The most dramatic examples were related to two men who had been in prison for ten years or more for assaulting and murdering three-year-old girls. In both cases, the men were the former boyfriends of the girls’ mother. In both cases, an orthodontist who claimed to be versed in the science of bite mark analysis testified that scratches on the little girls’ bodies were actually bite marks that could only have come from the suspects, to the exclusion of everyone else. In each case, this testimony was the bulwark of the prosecution’s argument. In each case, the judge allowed the testimony. In each case, the man was convicted. In each case, DNA analysis– which is founded in real science– eventually exonerated the men, and the real killer confessed to the crimes.

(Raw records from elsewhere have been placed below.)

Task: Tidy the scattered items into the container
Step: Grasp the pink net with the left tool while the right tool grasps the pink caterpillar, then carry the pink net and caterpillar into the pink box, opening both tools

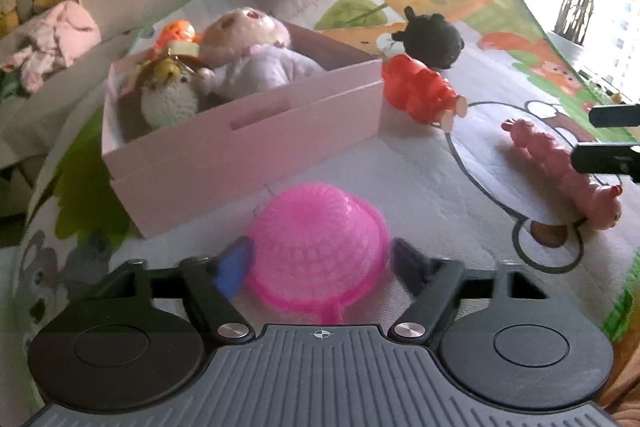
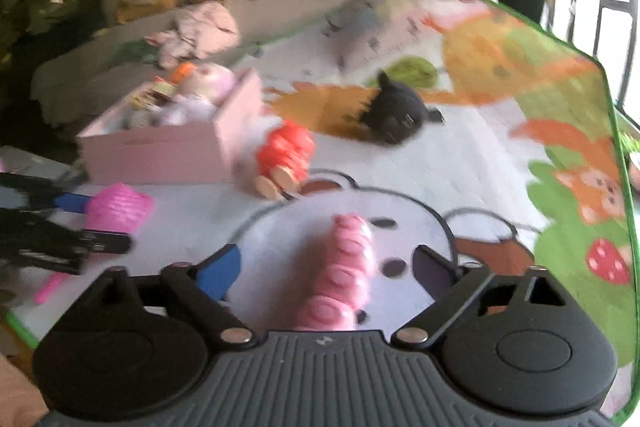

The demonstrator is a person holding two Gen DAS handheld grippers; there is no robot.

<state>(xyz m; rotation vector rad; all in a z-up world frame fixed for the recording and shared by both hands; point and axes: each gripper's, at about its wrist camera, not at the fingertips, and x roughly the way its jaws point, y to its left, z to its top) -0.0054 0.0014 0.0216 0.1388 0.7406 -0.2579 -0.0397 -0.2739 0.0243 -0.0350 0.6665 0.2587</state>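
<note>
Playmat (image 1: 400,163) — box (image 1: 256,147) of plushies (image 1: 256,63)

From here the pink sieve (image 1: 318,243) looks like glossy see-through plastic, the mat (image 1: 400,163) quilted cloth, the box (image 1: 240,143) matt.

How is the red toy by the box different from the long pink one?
The red toy is short and chunky with pale round feet; the long pink toy is slender and segmented. The red toy lies beside the pink box; the pink one lies farther from it. Both lie on the play mat, outside the box.
</note>
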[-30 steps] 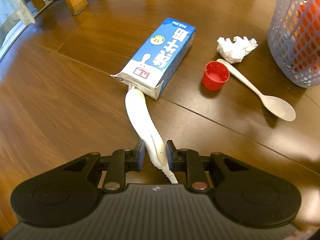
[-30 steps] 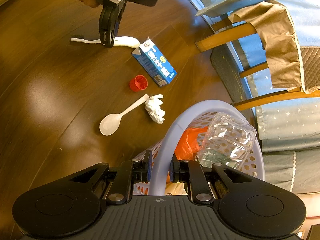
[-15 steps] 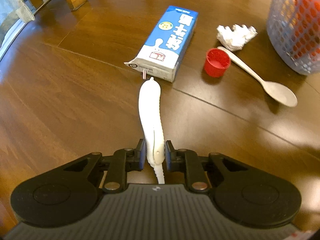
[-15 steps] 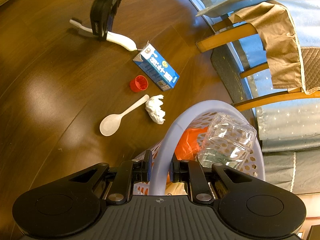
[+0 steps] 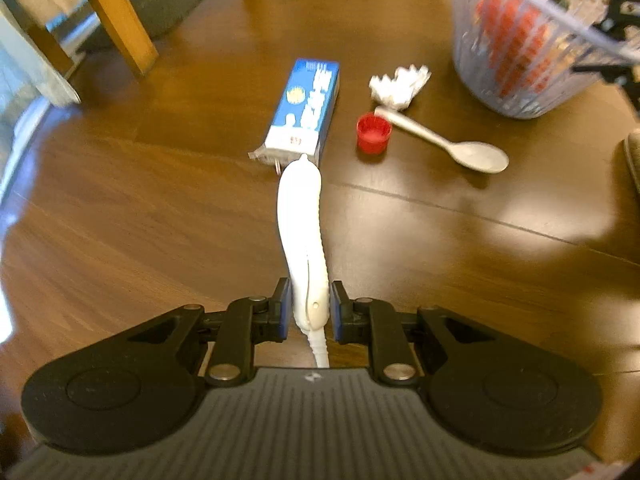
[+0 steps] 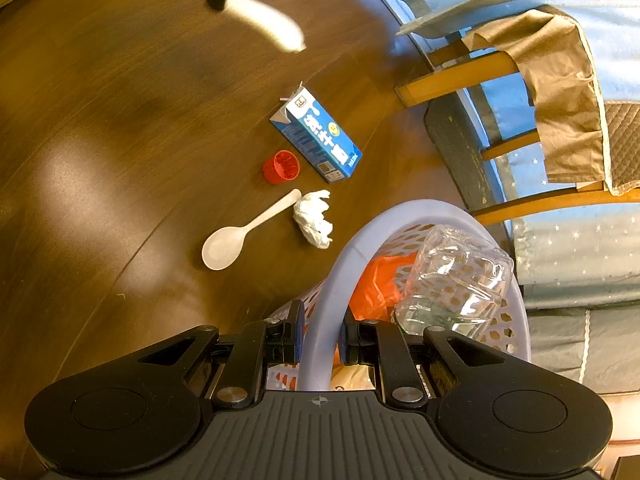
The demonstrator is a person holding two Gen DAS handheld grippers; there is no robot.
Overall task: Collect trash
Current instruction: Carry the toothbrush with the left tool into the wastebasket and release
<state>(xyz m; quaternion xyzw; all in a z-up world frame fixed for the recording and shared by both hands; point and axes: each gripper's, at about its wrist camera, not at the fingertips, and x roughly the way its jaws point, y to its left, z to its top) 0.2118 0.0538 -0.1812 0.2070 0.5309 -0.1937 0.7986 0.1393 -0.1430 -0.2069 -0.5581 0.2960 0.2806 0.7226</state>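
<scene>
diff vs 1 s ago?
Left tongs lifted the white toothbrush off the table, grip unchanged. Right tongs stayed clamped on the basket rim. Milk carton, red cap, spoon and tissue haven't moved.

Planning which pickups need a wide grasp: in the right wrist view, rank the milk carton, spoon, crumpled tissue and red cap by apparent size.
1. Milk carton, clearly largest.
2. Spoon, about as long but much slimmer.
3. Crumpled tissue.
4. Red cap, smallest.
All lie close together on the floor, so nearness hardly skews this.
</scene>
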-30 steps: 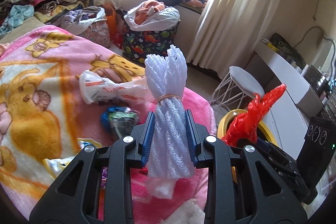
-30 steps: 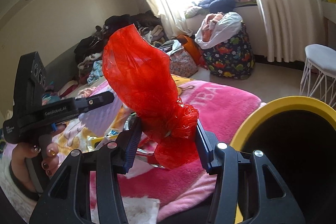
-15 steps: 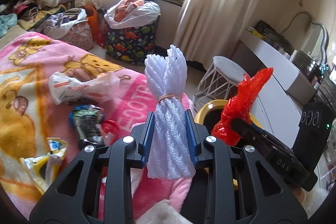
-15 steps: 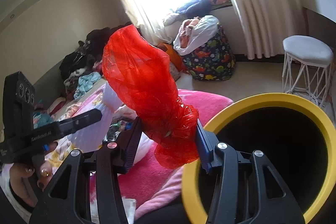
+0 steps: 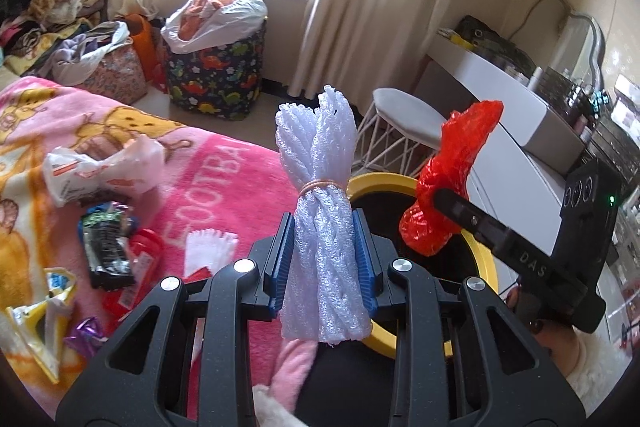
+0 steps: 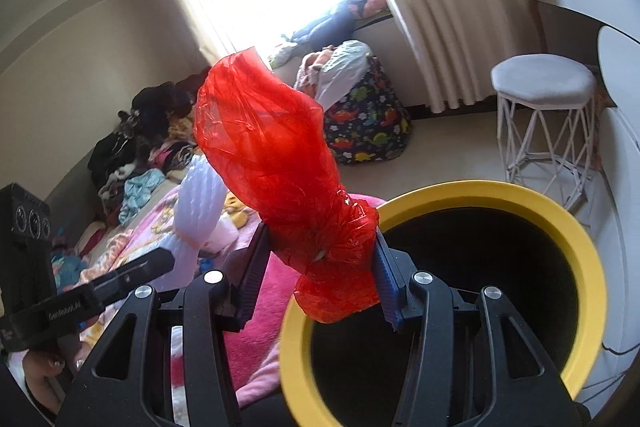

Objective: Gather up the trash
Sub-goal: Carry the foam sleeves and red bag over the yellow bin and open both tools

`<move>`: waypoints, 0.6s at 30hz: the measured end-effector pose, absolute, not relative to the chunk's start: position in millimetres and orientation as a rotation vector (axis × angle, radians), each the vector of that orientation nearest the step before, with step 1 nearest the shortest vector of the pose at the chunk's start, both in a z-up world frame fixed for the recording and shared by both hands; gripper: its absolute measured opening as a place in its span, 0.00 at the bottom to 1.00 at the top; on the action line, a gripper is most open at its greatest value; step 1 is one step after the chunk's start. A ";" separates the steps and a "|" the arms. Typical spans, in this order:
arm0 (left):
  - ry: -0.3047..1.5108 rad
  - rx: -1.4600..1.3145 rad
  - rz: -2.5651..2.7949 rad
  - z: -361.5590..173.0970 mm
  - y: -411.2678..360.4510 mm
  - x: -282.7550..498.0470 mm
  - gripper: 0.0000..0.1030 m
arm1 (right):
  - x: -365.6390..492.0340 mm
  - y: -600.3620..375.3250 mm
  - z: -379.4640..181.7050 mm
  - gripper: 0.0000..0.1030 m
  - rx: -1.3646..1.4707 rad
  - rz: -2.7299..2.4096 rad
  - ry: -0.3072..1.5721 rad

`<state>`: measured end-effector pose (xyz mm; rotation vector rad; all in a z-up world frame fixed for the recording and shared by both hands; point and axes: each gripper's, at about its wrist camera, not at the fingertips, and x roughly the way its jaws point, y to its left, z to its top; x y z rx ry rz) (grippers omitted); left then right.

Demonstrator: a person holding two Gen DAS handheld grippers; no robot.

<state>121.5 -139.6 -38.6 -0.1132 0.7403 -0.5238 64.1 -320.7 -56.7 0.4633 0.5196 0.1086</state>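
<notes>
My left gripper (image 5: 323, 259) is shut on a white foam net bundle (image 5: 320, 195) tied with a rubber band, held upright at the near rim of a yellow-rimmed black bin (image 5: 384, 182). My right gripper (image 6: 320, 263) is shut on a crumpled red plastic bag (image 6: 280, 155), held over the left rim of the bin (image 6: 520, 193). The red bag also shows in the left wrist view (image 5: 448, 187), over the bin. The foam bundle shows in the right wrist view (image 6: 200, 199) at left.
A pink cartoon blanket (image 5: 224, 179) covers the bed, with a white plastic bag (image 5: 100, 167), a black wrapper (image 5: 106, 247) and other wrappers (image 5: 40, 315) on it. A white wire stool (image 6: 544, 115), a dinosaur-print hamper (image 5: 216, 67) and a white counter (image 5: 500, 107) stand around.
Both grippers have swung right, from over the bed toward the bin. The bin now fills more of both views, and the red bag has come over its rim.
</notes>
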 end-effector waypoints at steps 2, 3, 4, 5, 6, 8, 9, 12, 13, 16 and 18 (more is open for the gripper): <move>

Do I have to be polite when expressing myself about how I feel about these judges for allowing this testimony into their courts? This is not a matter upon which reasonable, educated people might respectfully beg to differ. These are witch trials that have no place in a civil society.

How far does it go? At the Casey Anthony trial a self-styled expert in smells testified that a container of smell– I’m not making this up– from the trunk of Casey Anthony’s car contained the smell of a dead body. Casey Anthony was found not guilty largely because she was able to raise $200,000 for decent lawyers by selling pictures of her with Caylee to People Magazine. Those lawyers successfully challenged a host of junk science evidence.

Now, there are rules about “expert” testimony. Prosecutors interviewed by Frontline didn’t seem aware of them. One of them declared that it was up to the jury to determine whether the smell evidence was truthful, relevant, or accurate. It is not. The Supreme Court has ruled that the judge is the “gatekeeper” for expert testimony and determines whether any specific evidence should be presented or not.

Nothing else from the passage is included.